Царь Александр смотрел на «тайные» сборища в полглаза, ибо сам был одновременно патриот и масон, награжденный высшим масонским орденом. Он только следил, чтоб по молодости и энтузиазму заговорщики какую-нибудь особую глупость не сотворили вроде цареубийства. Приглядывал, да вроде не углядел (а может, как раз нарочно «углядел»). Поехал он вместе с чахоточной императрицей осенью 1825 года в Таганрог (город на берегу моря, открытого всем ветрам; а ведь врачи рекомендовали Италию, юг Франции или Крым) погреться вдали от холодного Петербурга, да 19 ноября вдруг там сам неожиданно вроде как бы помер, причем, не оставив наследников.

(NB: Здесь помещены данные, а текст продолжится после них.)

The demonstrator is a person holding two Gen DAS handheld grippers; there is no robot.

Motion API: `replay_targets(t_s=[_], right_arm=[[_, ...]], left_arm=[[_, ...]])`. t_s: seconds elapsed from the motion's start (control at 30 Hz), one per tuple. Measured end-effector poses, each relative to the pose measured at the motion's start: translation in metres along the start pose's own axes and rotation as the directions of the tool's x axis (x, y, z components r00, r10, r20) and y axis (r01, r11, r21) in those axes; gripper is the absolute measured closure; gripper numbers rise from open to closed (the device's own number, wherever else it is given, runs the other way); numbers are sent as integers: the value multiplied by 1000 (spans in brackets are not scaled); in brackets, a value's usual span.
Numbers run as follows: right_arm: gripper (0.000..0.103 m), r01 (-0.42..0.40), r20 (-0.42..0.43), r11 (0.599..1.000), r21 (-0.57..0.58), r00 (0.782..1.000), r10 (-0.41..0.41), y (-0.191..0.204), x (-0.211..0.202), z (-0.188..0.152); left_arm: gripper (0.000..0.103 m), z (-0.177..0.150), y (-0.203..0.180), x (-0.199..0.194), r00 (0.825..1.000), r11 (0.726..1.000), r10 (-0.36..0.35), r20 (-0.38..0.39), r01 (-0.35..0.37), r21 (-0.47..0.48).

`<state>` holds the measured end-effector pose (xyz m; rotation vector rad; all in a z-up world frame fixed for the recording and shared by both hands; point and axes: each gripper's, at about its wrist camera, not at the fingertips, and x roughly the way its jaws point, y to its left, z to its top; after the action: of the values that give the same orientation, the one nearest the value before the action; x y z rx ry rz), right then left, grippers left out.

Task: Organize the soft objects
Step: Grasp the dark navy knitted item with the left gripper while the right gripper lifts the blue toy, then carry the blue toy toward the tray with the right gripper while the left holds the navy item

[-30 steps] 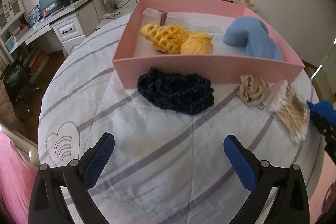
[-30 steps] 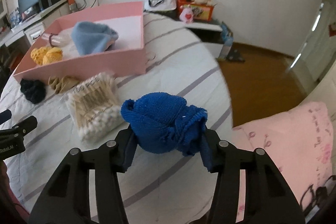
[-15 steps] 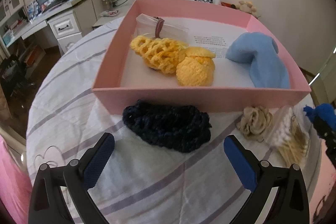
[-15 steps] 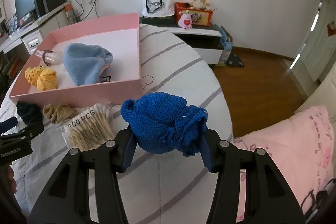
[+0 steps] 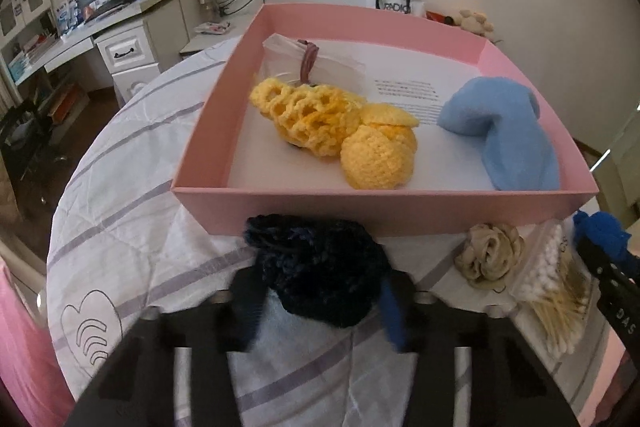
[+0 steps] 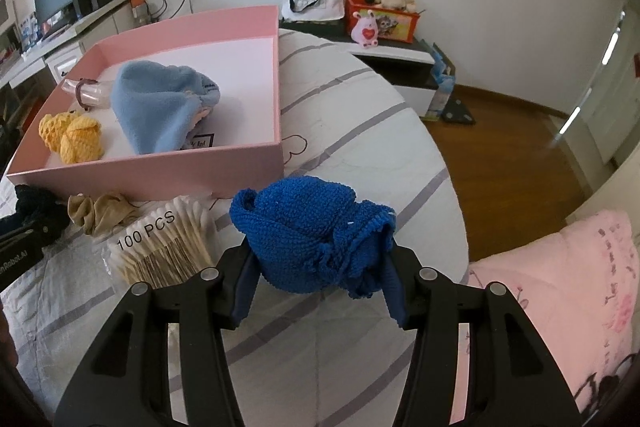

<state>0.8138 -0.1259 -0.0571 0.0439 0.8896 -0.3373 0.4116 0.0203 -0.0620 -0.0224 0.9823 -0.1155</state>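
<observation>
Round desk (image 5: 132, 211) under a white quilted cover with grey stripes. On it, toward the far edge, a pink tray (image 5: 372, 211) holding a light blue fleece piece (image 5: 508, 131), 2 yellow crochet pieces (image 5: 340, 131) side by side and touching, and a clear pouch (image 5: 320, 61) at the back-left corner. Outside the tray's near wall, left to right: a navy knit piece (image 5: 320, 275) touching that wall, a beige scrunchie (image 5: 490, 255), a pack of cotton swabs (image 6: 160, 247) marked 100 PCS. Left claw (image 5: 320, 307) closed in on the navy knit piece, both pads pressed against its sides. Right claw (image 6: 318, 283) clamped on a royal blue knit piece (image 6: 312, 235), held up above the desk, near the swab pack and the tray's right corner.
</observation>
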Motion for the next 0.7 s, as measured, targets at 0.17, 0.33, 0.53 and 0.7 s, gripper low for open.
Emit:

А случилось это, если придерживаться официальной версии, примерно так. Бросив болящую супругу в Таганроге во временном дворце, Александр отправился прогуляться в Крым. При внезапном отбытии он сообщил жене причину: дескать, надо срочно осмотреть тамошние войска и укрепления. В Крыму он схватил то ли простуду (это ж надо умудриться: простуду! в Крыму, тёплой осенью!), то ли простудифилис (а кто ж его знает!?), но возвратился в Таганрог «совершенно больным». Простуда тут же перешла в тиф. В тиф! Забавненько, не правда ли? Причем, никто из окружающих этот тиф от императора не подхватил, как должно было бы случиться, ежели бы это были не враки. Зато миф о тифе отпугнул любопытных царедворцев совать нос к императорскому телу.
По другой версии, не официальной, кто-то из Южного тайного общества подсыпал царю какого-то яду. И здоровенный, никогда не болевший, гренадерского вида самодержец, загнулся в считанные дни.